Incomprise d’une frange importante de la population, la décision du gouvernement de mettre à la retraite d’office certains agents des Forces de défense et de sécurité Fds, alimente la polémique. Loin de toutes les supputations et mauvaises intentions prêtées à l’Exécutif, cette mesure vise à favoriser une plus grande efficacité des Fds au service de la population.
La mise à la retraite n’est pas une nouveauté au Bénin. Cette mesure a toujours existé dans les textes régissant les Forces de défense et de sécurité même si sa pratique a été mise en œuvre il y a de nombreuses années. La décision prise par le gouvernement tire son fondement juridique de la loi 2020-19 du 03 juillet 2020 portant statut spécial des Forces armées béninoises (Fab). L’article 166 de ladite loi stipule : « Nonobstant les limites d’âge fixées aux articles 168 à 170 de la présente loi, tout militaire des Forces armées béninoises peut exceptionnellement être mis à la retraite d’office après vingt (20) années de services. La mise à la retraite d’office d’un militaire conformément aux dispositions de l’alinéa premier du présent article est proposée par le chef d’Etat-major général, qui soumet à cet effet un rapport de proposition au ministre chargé de la défense pour décision en Conseil des ministres. Tout militaire mis à Ia retraite d’office bénéficie d’une allocation, sans préjudice de la jouissance immédiate de la pension de retraite. Un décret pris en Conseil des ministres fixe les modalités d’octroi de cette allocation. ». Il va sans dire que la mesure n’est pas punitive puisque les personnels militaires en attente d’un Conseil de discipline ne figurent pas sur cette décision.
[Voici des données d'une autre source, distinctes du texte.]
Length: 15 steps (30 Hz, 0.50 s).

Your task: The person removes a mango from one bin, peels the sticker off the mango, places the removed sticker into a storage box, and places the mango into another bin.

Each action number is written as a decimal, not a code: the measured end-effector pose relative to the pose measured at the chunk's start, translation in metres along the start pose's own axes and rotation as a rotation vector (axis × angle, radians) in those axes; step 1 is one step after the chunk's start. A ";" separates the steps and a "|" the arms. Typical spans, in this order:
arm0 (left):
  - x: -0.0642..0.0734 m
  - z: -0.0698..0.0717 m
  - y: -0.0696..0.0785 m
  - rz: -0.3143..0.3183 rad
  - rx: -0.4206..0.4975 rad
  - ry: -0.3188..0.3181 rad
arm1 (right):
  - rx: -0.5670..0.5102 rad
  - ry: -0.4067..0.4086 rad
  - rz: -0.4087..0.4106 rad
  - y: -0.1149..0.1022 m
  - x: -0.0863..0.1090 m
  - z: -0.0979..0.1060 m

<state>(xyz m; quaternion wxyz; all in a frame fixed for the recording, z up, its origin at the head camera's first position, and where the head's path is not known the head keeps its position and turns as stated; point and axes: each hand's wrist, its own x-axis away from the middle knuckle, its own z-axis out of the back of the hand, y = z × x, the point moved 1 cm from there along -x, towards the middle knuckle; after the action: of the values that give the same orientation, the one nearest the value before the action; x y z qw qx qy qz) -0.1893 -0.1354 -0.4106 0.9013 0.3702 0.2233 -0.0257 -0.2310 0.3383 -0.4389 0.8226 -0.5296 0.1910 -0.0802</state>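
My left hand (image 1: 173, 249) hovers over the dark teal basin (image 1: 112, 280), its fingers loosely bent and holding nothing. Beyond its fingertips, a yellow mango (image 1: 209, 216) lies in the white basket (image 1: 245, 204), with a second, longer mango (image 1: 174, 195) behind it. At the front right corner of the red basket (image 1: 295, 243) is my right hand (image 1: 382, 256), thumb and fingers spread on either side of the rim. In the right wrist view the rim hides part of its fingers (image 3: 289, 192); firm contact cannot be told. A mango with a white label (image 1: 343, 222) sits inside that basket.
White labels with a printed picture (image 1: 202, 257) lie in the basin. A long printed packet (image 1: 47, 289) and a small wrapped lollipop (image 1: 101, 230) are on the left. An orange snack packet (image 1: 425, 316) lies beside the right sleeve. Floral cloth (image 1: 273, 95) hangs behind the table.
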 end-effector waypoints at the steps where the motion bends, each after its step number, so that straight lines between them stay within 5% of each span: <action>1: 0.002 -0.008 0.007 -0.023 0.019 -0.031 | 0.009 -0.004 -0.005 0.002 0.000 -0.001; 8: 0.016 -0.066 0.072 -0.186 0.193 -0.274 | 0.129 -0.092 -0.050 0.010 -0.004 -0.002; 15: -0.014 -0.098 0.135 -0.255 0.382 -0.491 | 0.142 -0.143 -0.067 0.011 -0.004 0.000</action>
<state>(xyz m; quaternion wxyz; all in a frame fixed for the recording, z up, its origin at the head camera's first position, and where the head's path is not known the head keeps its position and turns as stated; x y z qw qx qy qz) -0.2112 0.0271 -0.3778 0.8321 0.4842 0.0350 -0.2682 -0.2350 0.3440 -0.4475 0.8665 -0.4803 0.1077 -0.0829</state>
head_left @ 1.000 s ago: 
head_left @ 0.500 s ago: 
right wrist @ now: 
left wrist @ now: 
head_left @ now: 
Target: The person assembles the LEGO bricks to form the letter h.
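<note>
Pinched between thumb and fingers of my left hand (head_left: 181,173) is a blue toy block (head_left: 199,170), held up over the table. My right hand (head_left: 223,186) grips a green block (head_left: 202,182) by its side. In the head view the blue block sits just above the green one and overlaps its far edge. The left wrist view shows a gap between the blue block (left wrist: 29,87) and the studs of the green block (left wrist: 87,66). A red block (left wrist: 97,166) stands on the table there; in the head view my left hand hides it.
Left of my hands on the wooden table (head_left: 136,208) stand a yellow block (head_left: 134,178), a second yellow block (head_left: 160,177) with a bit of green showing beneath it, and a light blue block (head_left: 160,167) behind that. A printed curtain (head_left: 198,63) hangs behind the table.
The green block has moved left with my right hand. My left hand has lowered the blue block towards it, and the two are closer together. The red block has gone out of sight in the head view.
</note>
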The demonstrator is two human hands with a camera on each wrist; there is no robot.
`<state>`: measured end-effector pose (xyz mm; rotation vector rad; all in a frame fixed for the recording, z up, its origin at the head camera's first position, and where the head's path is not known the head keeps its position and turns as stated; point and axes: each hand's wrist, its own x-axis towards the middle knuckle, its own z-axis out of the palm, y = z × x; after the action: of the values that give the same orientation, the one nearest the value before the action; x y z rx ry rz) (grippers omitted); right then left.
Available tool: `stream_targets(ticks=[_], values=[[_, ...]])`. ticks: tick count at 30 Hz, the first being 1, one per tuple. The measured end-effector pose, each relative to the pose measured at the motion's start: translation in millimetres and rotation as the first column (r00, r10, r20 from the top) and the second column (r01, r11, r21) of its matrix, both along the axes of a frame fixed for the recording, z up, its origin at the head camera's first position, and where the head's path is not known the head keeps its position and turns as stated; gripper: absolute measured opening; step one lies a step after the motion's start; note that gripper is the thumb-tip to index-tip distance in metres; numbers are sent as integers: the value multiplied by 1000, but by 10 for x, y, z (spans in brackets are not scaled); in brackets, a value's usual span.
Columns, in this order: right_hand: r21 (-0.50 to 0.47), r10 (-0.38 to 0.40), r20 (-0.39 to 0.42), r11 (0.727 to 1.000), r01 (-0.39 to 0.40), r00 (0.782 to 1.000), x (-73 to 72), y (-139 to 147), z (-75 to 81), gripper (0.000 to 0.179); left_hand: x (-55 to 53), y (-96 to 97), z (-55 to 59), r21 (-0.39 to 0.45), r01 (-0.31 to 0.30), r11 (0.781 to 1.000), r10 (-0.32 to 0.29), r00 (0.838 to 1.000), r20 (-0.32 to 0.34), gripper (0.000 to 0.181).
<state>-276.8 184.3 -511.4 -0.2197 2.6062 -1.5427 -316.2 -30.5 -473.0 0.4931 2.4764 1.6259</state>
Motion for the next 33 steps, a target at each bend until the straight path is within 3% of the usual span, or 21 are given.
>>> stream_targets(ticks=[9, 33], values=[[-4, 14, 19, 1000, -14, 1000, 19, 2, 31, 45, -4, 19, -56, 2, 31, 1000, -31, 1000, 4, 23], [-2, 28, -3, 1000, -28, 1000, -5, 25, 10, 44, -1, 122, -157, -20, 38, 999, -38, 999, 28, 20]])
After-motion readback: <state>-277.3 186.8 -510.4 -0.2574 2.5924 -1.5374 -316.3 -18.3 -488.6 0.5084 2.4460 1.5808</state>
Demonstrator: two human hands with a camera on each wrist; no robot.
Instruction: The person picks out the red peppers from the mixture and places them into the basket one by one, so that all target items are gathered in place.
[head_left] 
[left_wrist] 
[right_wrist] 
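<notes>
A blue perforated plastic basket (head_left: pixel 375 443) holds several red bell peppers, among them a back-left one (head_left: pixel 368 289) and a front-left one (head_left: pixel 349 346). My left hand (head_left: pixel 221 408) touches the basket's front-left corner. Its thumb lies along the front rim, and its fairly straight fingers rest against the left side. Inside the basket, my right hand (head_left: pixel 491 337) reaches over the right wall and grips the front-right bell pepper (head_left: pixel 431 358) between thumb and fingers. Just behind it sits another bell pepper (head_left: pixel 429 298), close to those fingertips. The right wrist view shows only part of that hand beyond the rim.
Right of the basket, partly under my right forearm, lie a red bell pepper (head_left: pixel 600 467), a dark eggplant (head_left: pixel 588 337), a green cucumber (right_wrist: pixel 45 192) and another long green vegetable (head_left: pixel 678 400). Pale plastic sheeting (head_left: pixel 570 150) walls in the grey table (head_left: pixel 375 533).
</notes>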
S’il est vrai que les textes régissant les Fds prévoient la mise à la retraite d’office comme sanction de 2ème degré, elle n’est punitive que lorsqu’elle découle d’une procédure disciplinaire. Ce qui n’est pas le cas en l’espèce. De façon globale, la mesure concerne des agents qui ne sont plus en capacité de travailler efficacement (blessés graves, mutilés et autres), certains qui en raison du caractère fortement hiérarchisé des Fds, ne sont plus objectivement employables. C’est le cas de certains hauts gradés qui, après avoir occupé de hautes fonctions, ne sauraient être remis dans l’organigramme sous des gens qu’ils avaient déjà commandés ou dirigés. Elle vise aussi une plus grande efficacité des Fds. En effet, la pyramide des Fds montrait une situation incohérente, avec les corps d’officiers et de sous-officiers supérieurs pléthoriques et dépassant largement les normes requises en la matière. De fait, bon nombre d’entre eux ne peuvent plus avoir de position de commandement. De même, ils ne peuvent être employés aux tâches incombant aux subalternes.
Une décision responsable
La décision de mise à la retraite anticipée des agents visés s’imposait de fait, surtout dans le contexte où les différentes unités concernées présentent un besoin pressant de recrutement d’agents sur le terrain pour garantir la sécurité des personnes et des biens, et pour lutter efficacement contre le terrorisme. Or, il est admis ici comme ailleurs que ce ne sont pas les gradés qui sont souvent envoyés en majorité sur le terrain. C’est d’ailleurs pourquoi le gouvernement a mis en œuvre un plan de recrutement massif de jeunes au sein des Fds. Plusieurs milliers de jeunes ont ainsi été recrutés dont la dernière vague porte sur 5.000 jeunes gens. La même politique de recrutement a démarré à la douane ainsi qu’au niveau des Eaux, forêts et chasse. En somme, il ne s’agit pas d’une mesure qui se justifierait par des difficultés financières comme certains le supputent. Elle s’inscrit plutôt dans une approche de recherche d’efficacité des Fds au service de la population.
Mesures d’accompagnement
Il convient de souligner que cette décision de mise à la retraite d’office s’accompagne de mesures d’accompagnement inédites. Les concernés ne perdent pas leurs revenus sur les deux premières années puisqu’il leur sera alloué une allocation complémentaire. Non seulement les personnels concernés touchent l’intégralité de leur pension, comme s’ils avaient atteint normalement leur retraite, mais en plus, ils perçoivent, pendant les premières années, une allocation complémentaire qui fait qu’ils conservent pendant un moment les salaires qu’ils percevaient au moment de la mise à la retraite d’office.